I honestly feel like our leader is not looking out for our best interest. Our union leader should be calling us to ready for a strike. This is the only way we can flex our muscle as a group.
The police nor fire departments do not have to work extended shifts, would their union leaders entertain such contract proposals? Why should we? We are the city’s most educated employees but we are not acting like it. We need to strike now before the election, this would result in pressure on the mayor to come up with a contract.
We need a new union leader and we need to strike!
Comment by IteachAPE — September 16, 2005 @ 7:13 am
Mayor Bloomberg and Chancellor Klein refuse to admit that veteran teachers began their careers in the most difficult schools and transferred out as soon as they could. Mr. Klein left teaching after 6 months. Ms. Weingarten rarely taught.
Teachers must be a major part of negotiating a contract. You can’t have people writing a contract who have either never or rarely seen the inside of a classroom as a pedagogue.This includes members of the UFT negotiating committee as well.
It was wrong for Ms. Weingarten to say that she was surprised by the fact-finding panel’s report. She should be shocked and outraged.
What are the givebacks of transit workers? We want their number of givebacks.
Other than salaries, what are the demands of the UFT? It appears that we are being steamrolled by a union that has become nothing more than a collection agency.What improvements in working conditions were we asking for? How about health insurance? Since we know how difficult the job is, why weren’t we demanding more prep periods?
Former Chancellor Rudy Crew was shocked when he came to N.Y. and saw that teachers had cafeteria duty. Will we next be relegated to cleaning out toilet bowels in the schools?

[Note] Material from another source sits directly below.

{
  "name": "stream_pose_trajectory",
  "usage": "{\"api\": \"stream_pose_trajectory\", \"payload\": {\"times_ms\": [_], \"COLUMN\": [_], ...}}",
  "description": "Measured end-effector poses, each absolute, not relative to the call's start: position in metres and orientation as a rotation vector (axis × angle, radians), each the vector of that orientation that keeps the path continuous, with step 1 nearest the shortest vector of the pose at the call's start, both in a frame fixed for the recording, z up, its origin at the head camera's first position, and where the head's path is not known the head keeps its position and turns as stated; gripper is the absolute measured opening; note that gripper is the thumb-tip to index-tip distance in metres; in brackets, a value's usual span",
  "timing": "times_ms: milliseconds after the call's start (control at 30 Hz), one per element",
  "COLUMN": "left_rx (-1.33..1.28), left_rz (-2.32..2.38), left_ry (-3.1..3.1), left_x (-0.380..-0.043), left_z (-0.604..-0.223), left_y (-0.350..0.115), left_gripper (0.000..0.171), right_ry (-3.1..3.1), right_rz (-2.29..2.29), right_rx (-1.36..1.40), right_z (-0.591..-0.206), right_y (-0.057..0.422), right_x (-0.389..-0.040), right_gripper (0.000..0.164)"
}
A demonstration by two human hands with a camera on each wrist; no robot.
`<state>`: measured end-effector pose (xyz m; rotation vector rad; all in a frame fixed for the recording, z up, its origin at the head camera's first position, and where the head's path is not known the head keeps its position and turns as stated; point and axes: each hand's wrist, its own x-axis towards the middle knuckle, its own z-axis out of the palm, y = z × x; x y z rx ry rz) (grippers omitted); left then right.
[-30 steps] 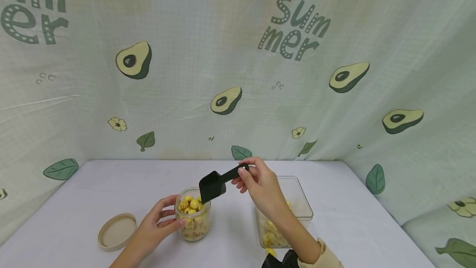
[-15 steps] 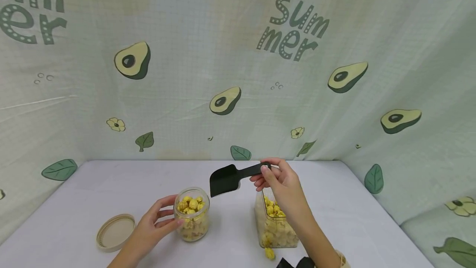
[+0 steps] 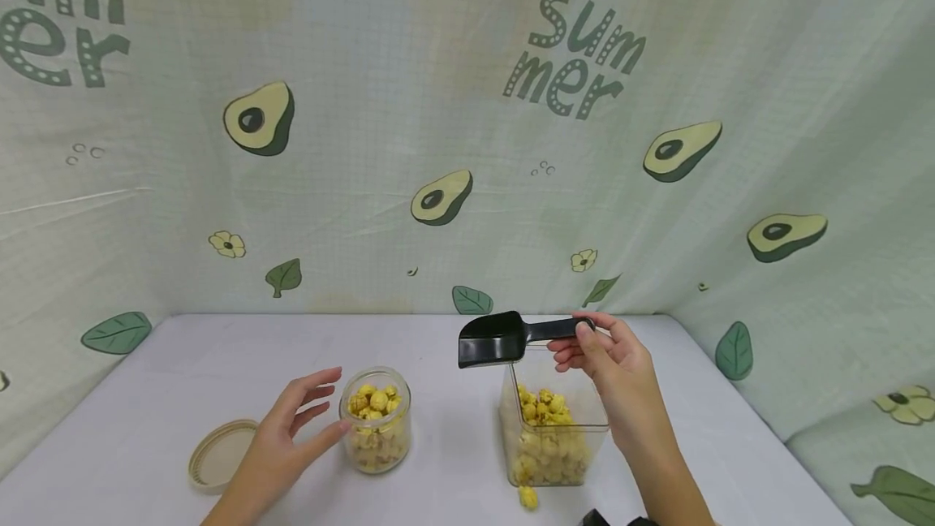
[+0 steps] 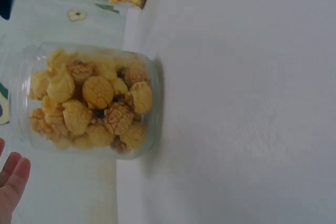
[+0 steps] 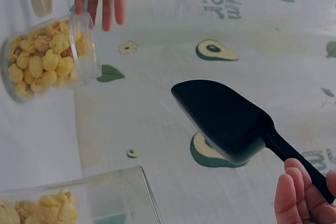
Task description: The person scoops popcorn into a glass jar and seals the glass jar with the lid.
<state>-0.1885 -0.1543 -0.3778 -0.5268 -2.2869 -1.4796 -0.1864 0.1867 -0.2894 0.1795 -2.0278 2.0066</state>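
Between thumb and fingers, my right hand (image 3: 609,355) pinches the handle of a black scoop (image 3: 493,339), held up over the left side of a clear square container (image 3: 558,427) of yellow popcorn (image 3: 546,457). In the right wrist view the scoop (image 5: 220,119) shows its dark outer side; what it holds inside is hidden. My left hand (image 3: 288,428) is beside a glass jar (image 3: 376,449) filled with popcorn (image 4: 97,98). Its fingers are spread and away from the glass, while the thumb tip is at the jar's rim; whether it touches I cannot tell.
A round beige lid (image 3: 219,457) lies on the white table (image 3: 445,461) at the left, partly behind my left wrist. One loose popcorn piece (image 3: 528,497) sits in front of the square container. A printed curtain (image 3: 351,144) hangs behind the table.
My right hand has carried the scoop rightward from the jar toward the square container, levelling it. My left hand has loosened from the jar and drawn slightly left.
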Motion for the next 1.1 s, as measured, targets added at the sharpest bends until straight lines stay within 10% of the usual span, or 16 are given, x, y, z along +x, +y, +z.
{"api": "stream_pose_trajectory", "payload": {"times_ms": [1100], "left_rx": [-0.740], "left_rz": [-2.066], "left_ry": [-2.317], "left_x": [-0.189], "left_z": [-0.375], "left_y": [-0.020], "left_gripper": [0.056], "right_ry": [-2.161], "right_rz": [1.100], "right_rx": [0.063], "right_z": [-0.306], "right_y": [0.219], "right_x": [-0.184], "right_gripper": [0.019]}}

In future contracts, will teachers be required to work on weekends? Will they be allowed to have a personal life with their families?
Everyone should be made aware that Ms. Weingarten and her cronies receive double pensions. This is also outrageous. Most of the membership is unaware of this windfall enjoyed by the union hierarchy.
Mr. Klein and Ms. Weingarten, together with the UFT hierarchy, should be made to go back and teach when they leave their current positions, which can’t come fast enough.
The UFT bigwigs knew full well what we were in for when this panel was given the power to suggest a solution for settling the contract. In the 1980s we went to binding arbitration, which the UFT knew full well would be a disaster, since Koch gave back checkoff (paying dues to the union). The price for going to binding arbitration and getting screwed was the real reason why Koch, an extremely ant-UFT person, gave the union back its checkoff.
It is as if we have a one-party system in this union. Democracy has gone the way of the dinosaur according to the UFT bylaws.
Albert Shanker must be turning over in his grave. Crucial items such as tenure and seniority were fought for and ultimately won by this union. With one stroke of the pen, the current union leadership is attempting to wipe these major necessities out. What kind of nonsense is this that a teacher can’t dispute an adverse or false observation or accusation by an administrator?